§ **What the task asks**: The required output is the exact run of lines below that opens at the line with "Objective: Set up" and closes at the line with "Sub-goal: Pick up".

§ **Dataset records**:
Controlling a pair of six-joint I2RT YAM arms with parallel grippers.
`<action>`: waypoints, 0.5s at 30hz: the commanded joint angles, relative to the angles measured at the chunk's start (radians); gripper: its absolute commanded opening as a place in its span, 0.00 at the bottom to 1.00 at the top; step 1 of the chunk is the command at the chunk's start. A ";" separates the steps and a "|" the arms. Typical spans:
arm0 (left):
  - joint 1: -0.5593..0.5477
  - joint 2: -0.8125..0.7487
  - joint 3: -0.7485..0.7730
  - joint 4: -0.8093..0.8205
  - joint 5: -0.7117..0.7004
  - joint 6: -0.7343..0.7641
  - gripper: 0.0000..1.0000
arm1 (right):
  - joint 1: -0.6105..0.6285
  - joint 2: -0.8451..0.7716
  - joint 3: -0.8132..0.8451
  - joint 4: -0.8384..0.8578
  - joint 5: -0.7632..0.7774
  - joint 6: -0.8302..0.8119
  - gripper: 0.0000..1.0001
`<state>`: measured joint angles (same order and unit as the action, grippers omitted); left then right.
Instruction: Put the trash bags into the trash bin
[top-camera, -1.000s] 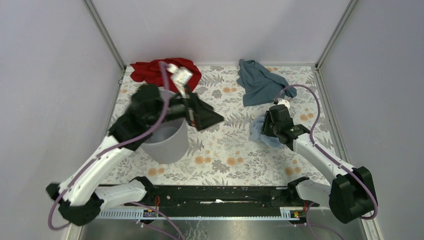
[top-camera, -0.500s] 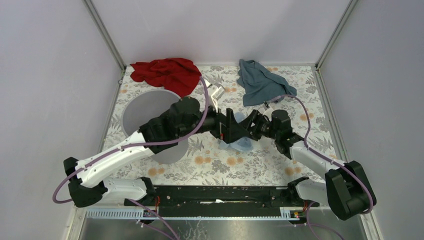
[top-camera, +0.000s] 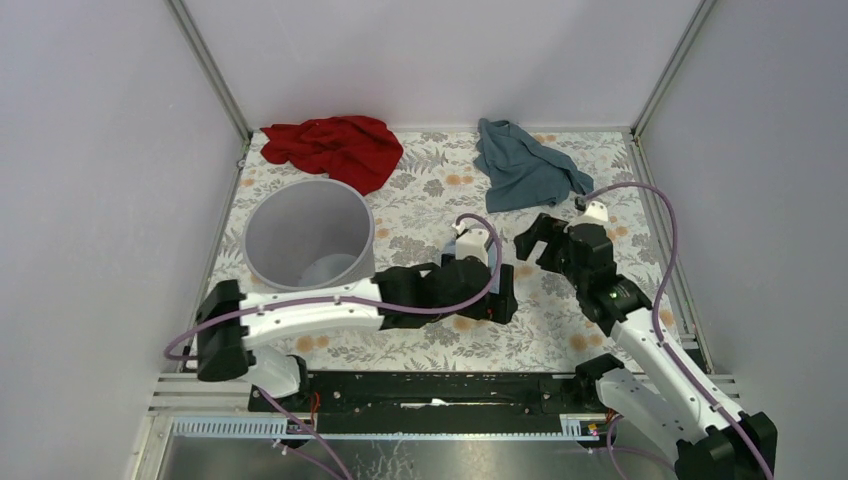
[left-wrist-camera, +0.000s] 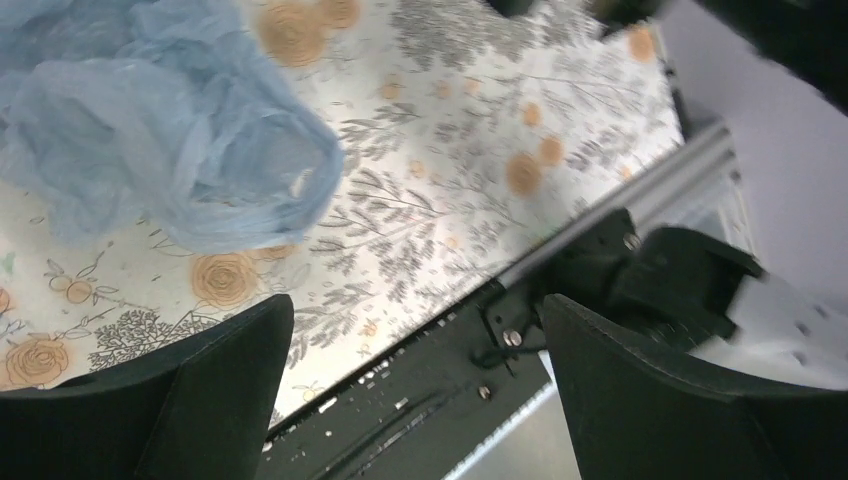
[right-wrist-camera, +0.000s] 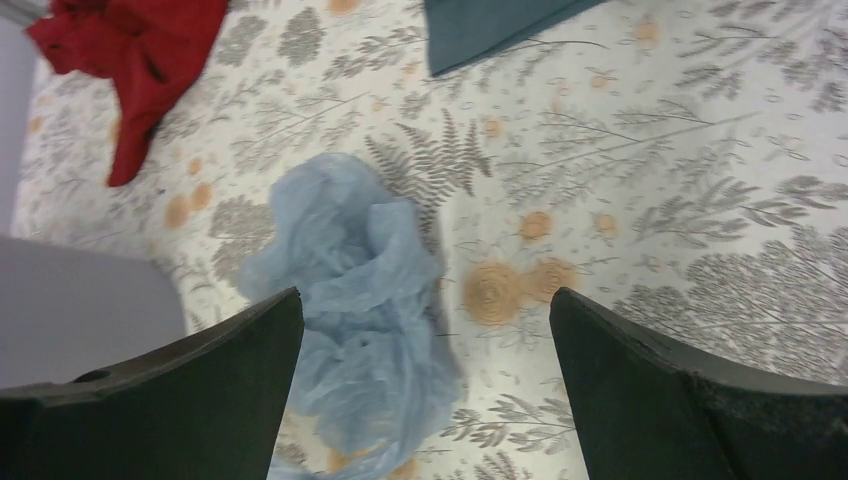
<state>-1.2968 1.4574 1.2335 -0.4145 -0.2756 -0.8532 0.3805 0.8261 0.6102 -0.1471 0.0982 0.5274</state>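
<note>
We see the bag (right-wrist-camera: 360, 300), pale blue, thin and crumpled, lying in a loose heap on the floral table cover (right-wrist-camera: 650, 200) near mid-table, outside the bin (top-camera: 310, 235). In the right wrist view the bin's grey wall (right-wrist-camera: 80, 310) sits at the left edge with a strip of cover between it and the bag, so they are near but not touching. In the top view the bag is hidden under the left arm. The bin stands upright on the left side of the table, mouth up. In the left wrist view the bag (left-wrist-camera: 150, 130) fills the upper left, beyond the fingertips and not between them. The left gripper (left-wrist-camera: 415, 320) has its fingers spread wide with nothing in them, low over the cover and pointing toward the near rail (left-wrist-camera: 560, 270). The right gripper (right-wrist-camera: 425, 300) is also spread wide and holds nothing. It hangs above the bag, which shows between its two fingers, but we cannot tell whether they touch it. In the top view the right gripper (top-camera: 535, 250) is just right of the left arm's wrist. A red cloth (top-camera: 335, 148) lies bunched at the far left, just behind the bin. A teal cloth (top-camera: 520, 165) lies at the far right, well apart from the bag.
</note>
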 joint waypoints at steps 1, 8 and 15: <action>0.003 0.047 -0.019 0.032 -0.176 -0.155 0.99 | -0.009 -0.033 -0.052 -0.013 0.108 -0.027 1.00; 0.027 0.175 -0.014 0.052 -0.219 -0.217 0.99 | -0.011 -0.019 -0.071 -0.025 0.009 -0.032 1.00; 0.097 0.251 -0.039 0.091 -0.185 -0.220 0.84 | -0.011 -0.119 -0.110 -0.059 -0.107 -0.007 1.00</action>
<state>-1.2354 1.7027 1.1946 -0.3916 -0.4465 -1.0557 0.3729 0.7696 0.5175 -0.1997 0.0834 0.5133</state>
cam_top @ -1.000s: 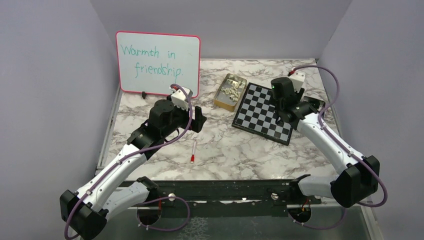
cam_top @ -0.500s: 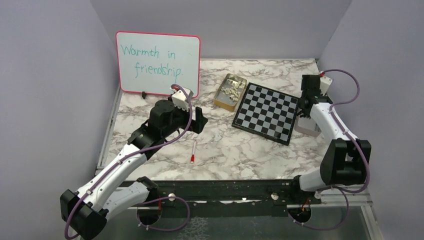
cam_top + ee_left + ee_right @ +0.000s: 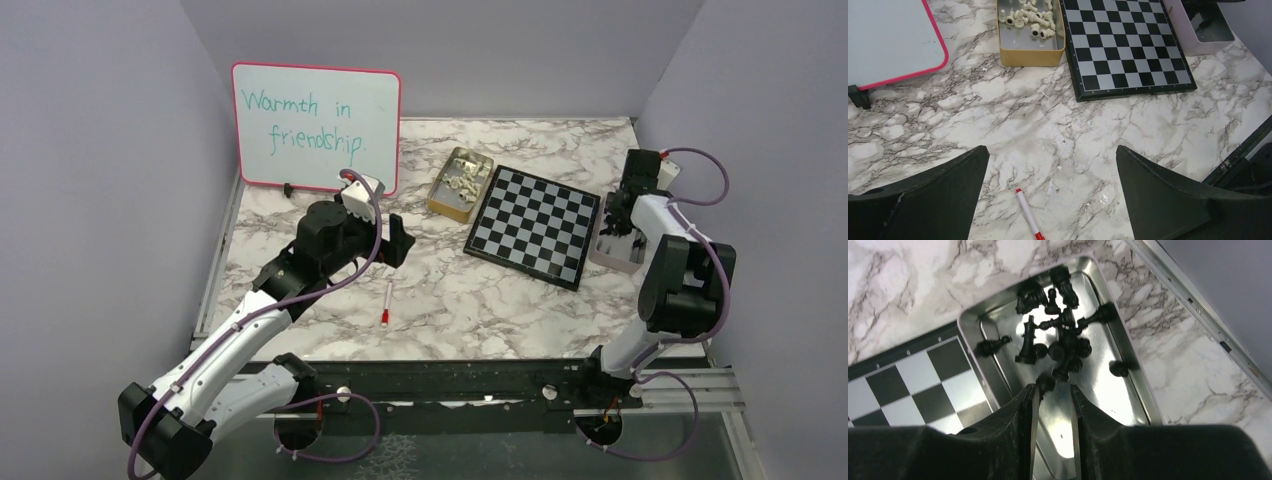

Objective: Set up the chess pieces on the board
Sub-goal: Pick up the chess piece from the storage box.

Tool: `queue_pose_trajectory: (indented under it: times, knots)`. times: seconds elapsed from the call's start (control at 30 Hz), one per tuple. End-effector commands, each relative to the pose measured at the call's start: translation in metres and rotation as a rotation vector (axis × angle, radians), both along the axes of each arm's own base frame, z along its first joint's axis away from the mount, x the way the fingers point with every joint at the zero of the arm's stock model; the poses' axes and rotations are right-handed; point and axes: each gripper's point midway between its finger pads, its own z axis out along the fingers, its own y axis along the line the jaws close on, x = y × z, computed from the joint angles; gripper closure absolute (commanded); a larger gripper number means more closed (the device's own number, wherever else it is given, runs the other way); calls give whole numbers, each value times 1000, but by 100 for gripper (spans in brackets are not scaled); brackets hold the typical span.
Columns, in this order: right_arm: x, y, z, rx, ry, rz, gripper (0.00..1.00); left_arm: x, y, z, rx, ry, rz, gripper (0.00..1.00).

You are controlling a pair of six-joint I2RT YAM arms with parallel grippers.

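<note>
1. my right gripper (image 3: 1054,389) sits low in the silver tin (image 3: 1108,405), jaws partly apart. nothing is clamped, i think, though one black piece (image 3: 1045,382) sits against a fingertip.
2. the black pieces (image 3: 1058,335) lie heaped upper centre, so i could pinch two or knock one away.
3. left gripper (image 3: 1051,152) gapes wide, empty. the board (image 3: 532,226), centre right, is bare.

From my console, the board (image 3: 533,226) sits right of centre on the table (image 3: 450,300). A tin (image 3: 1030,57) of chessmen (image 3: 1037,31) lies just beside its left edge. A tray (image 3: 1103,400) holding the other chessmen (image 3: 1063,347) lies just beside its right edge (under my right gripper (image 3: 1054,390)). The whiteboard (image 3: 316,125) stands behind, at the left. A pen (image 3: 387,302) lies in front, well apart from the board.
</note>
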Motion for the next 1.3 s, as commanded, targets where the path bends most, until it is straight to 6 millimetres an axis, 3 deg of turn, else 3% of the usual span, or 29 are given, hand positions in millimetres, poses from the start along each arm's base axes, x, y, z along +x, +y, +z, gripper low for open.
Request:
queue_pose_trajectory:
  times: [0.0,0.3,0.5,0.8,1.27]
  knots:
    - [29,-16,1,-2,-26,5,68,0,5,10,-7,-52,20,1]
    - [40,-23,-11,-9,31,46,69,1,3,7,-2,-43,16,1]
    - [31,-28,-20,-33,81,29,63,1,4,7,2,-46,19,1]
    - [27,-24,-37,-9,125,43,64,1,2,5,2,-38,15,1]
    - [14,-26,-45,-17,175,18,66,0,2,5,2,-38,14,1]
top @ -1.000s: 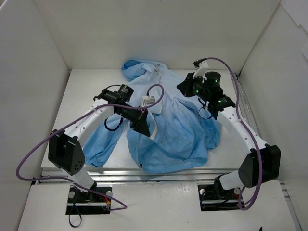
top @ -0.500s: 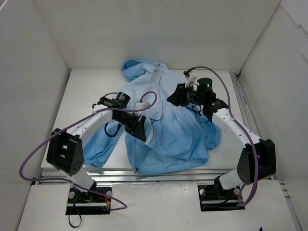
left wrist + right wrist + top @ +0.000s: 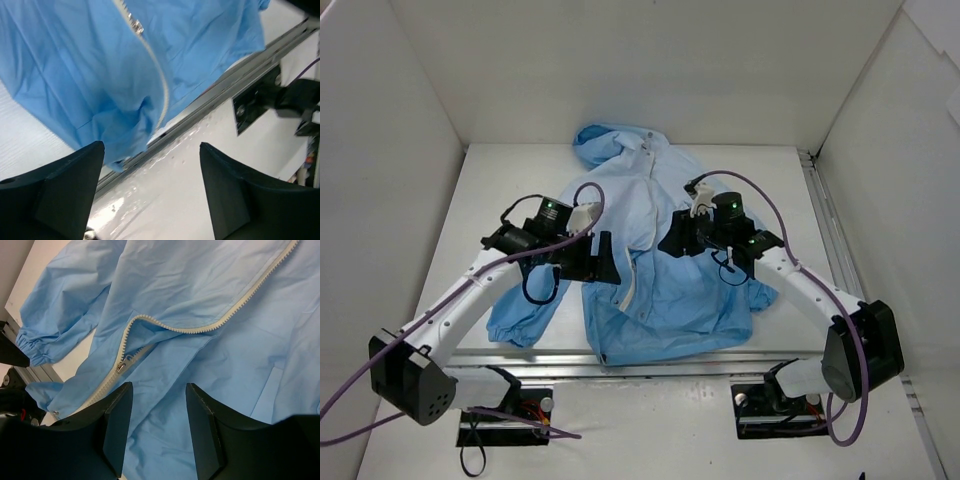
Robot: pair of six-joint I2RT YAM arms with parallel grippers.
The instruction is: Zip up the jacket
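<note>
The jacket [image 3: 670,290] lies spread front-up on the table [image 3: 510,180], hood toward the far wall, hem at the near edge. From above, the left gripper [image 3: 604,260] and right gripper [image 3: 670,240] hover on either side of the zipper [image 3: 632,290], their jaws too small to judge. The left wrist view shows its fingers [image 3: 55,195] spread wide and empty over the hem and a metal rail [image 3: 235,75]. The right wrist view shows its fingers [image 3: 202,435] likewise apart, the zipper's teeth parted above the slider [image 3: 121,366], and a gathered cuff [image 3: 35,352].
</note>
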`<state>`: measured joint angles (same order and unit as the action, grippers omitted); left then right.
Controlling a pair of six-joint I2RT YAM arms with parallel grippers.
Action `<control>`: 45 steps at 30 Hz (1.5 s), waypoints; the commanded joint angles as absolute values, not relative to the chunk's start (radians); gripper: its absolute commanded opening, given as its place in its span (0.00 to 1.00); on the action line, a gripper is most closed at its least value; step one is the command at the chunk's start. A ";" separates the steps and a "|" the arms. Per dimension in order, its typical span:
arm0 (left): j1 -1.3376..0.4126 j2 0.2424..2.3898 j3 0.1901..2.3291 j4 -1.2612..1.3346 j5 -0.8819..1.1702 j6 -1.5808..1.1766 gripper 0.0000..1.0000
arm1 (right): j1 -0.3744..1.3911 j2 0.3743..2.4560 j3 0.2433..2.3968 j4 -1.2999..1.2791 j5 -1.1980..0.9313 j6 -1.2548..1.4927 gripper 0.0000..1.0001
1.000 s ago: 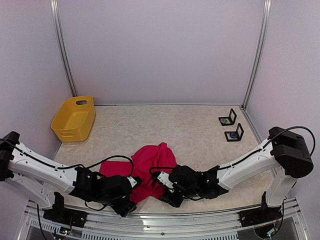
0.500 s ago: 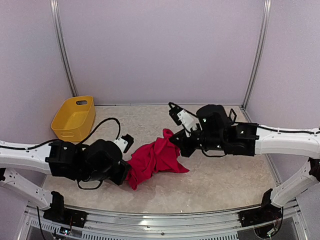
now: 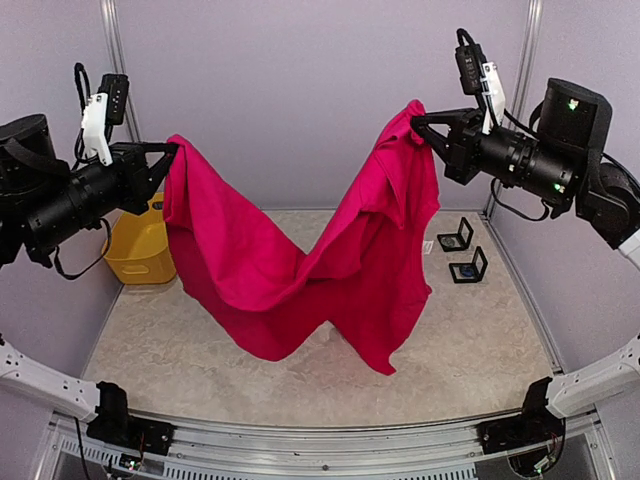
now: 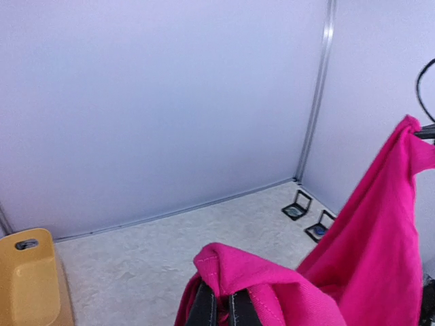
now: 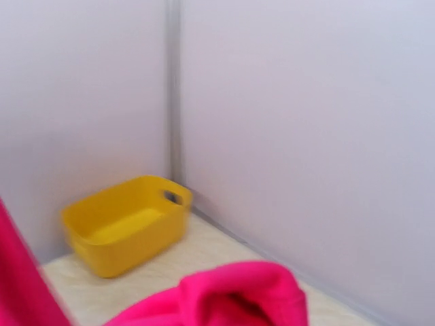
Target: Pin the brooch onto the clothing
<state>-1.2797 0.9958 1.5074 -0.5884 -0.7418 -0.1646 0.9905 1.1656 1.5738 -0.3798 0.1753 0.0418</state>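
The clothing (image 3: 330, 270), a large crimson-pink shirt, hangs in the air, stretched between both raised arms and sagging in the middle above the table. My left gripper (image 3: 172, 148) is shut on its upper left edge; in the left wrist view the dark fingers (image 4: 204, 307) pinch a fold of the clothing (image 4: 367, 231). High at the right, my right gripper (image 3: 418, 122) is shut on the other top corner; in the right wrist view the clothing (image 5: 231, 292) hides the fingers. The brooch is too small to make out; something small and blue lies in each black case (image 3: 468, 267).
Two small open black cases (image 3: 455, 238) (image 4: 296, 206) stand at the back right of the table near the wall. A yellow plastic tub (image 3: 135, 250) (image 5: 126, 224) sits at the back left, partly behind the hanging fabric. Walls close in on three sides.
Both grippers closed on the crumpled shirt low on the table, then rose high and moved apart. The shirt has left the table and now hangs spread between them.
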 commanded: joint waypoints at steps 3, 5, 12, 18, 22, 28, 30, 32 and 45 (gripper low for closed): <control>-0.858 1.079 1.431 -0.416 -0.365 -0.061 0.00 | 0.769 1.230 1.598 -0.333 0.085 -0.052 0.00; -0.716 1.147 1.463 -0.363 -0.243 -0.057 0.00 | 0.663 1.321 1.661 -0.296 -0.023 -0.068 0.00; -0.416 1.537 1.870 -0.284 -0.067 -0.036 0.00 | 0.353 1.821 2.325 -0.263 -0.407 0.082 0.00; -0.405 1.645 2.070 -0.191 -0.093 0.045 0.00 | 0.306 1.853 2.398 0.078 -0.461 0.235 0.00; -0.395 1.614 2.008 -0.213 -0.100 0.071 0.00 | 0.307 1.796 2.300 0.072 -0.433 0.229 0.00; -0.393 1.529 1.640 -0.244 -0.091 -0.018 0.00 | 0.330 1.621 1.747 0.112 -0.433 0.280 0.00; -0.392 1.502 1.510 -0.251 -0.070 -0.069 0.00 | 0.341 1.569 1.535 0.121 -0.443 0.304 0.00; -0.390 1.485 1.386 -0.271 -0.059 -0.128 0.00 | 0.359 1.527 1.364 0.141 -0.444 0.321 0.00; -0.478 1.423 0.953 -0.241 -0.015 -0.327 0.87 | 0.396 1.772 1.109 0.136 -0.576 0.490 0.00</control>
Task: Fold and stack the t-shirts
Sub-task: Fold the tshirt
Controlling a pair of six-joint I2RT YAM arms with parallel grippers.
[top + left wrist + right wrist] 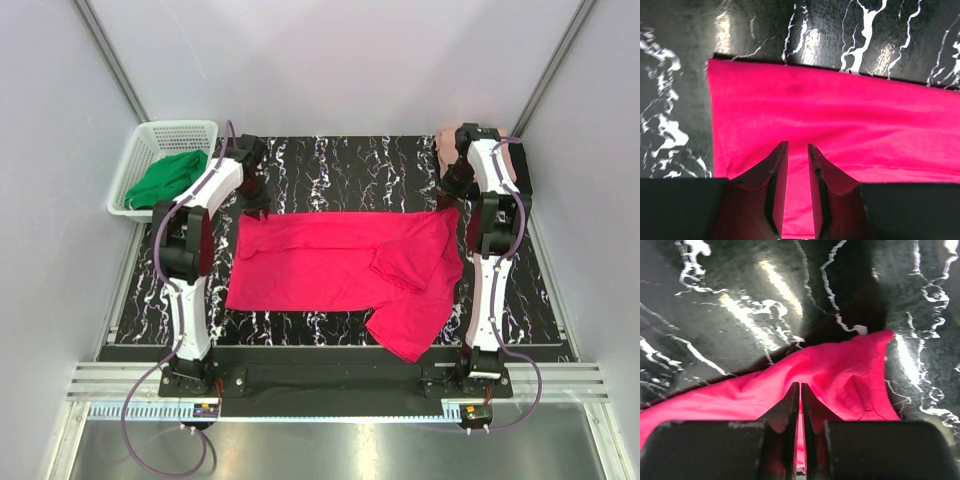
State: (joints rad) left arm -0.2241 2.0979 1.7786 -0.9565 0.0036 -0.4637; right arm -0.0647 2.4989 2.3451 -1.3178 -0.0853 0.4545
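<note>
As seen from above, crimson-pink t-shirt (pixel 340 265) lying across marbled table (pixel 330 160), left gripper (pixel 258 205) and right gripper (pixel 450 200) at its far corners, left wrist view, fingers (pixel 777 170) slightly parted over flat cloth, right wrist view, fingers (pixel 790 405) pinching a raised fold.

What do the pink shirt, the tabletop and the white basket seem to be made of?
Pink shirt: soft matte cloth, likely cotton; it wrinkles and drapes. Tabletop: glossy black marble-look surface, perhaps printed; it reflects light. White basket: probably plastic, moulded mesh walls.
</note>
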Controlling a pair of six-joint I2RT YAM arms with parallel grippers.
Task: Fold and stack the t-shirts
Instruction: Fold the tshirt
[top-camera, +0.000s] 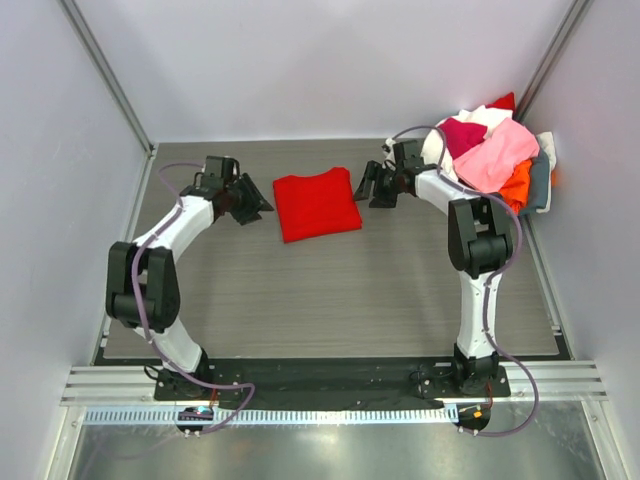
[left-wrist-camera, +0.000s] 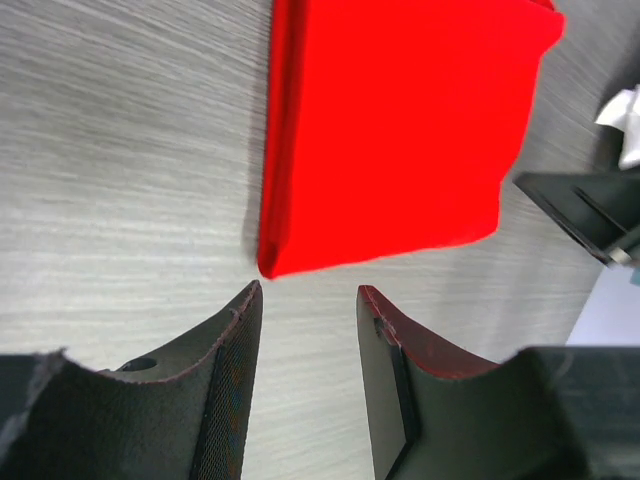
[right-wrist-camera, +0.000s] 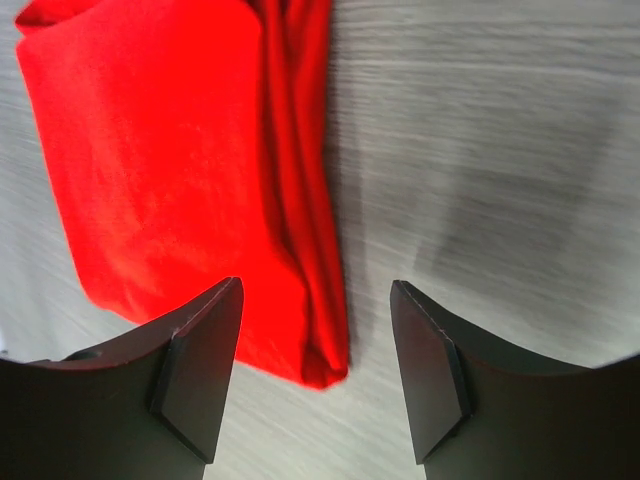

§ **Expected answer**:
Objective: Set up the chess pieces on the board
Sub-goal: Pick up the chess piece from the storage box.

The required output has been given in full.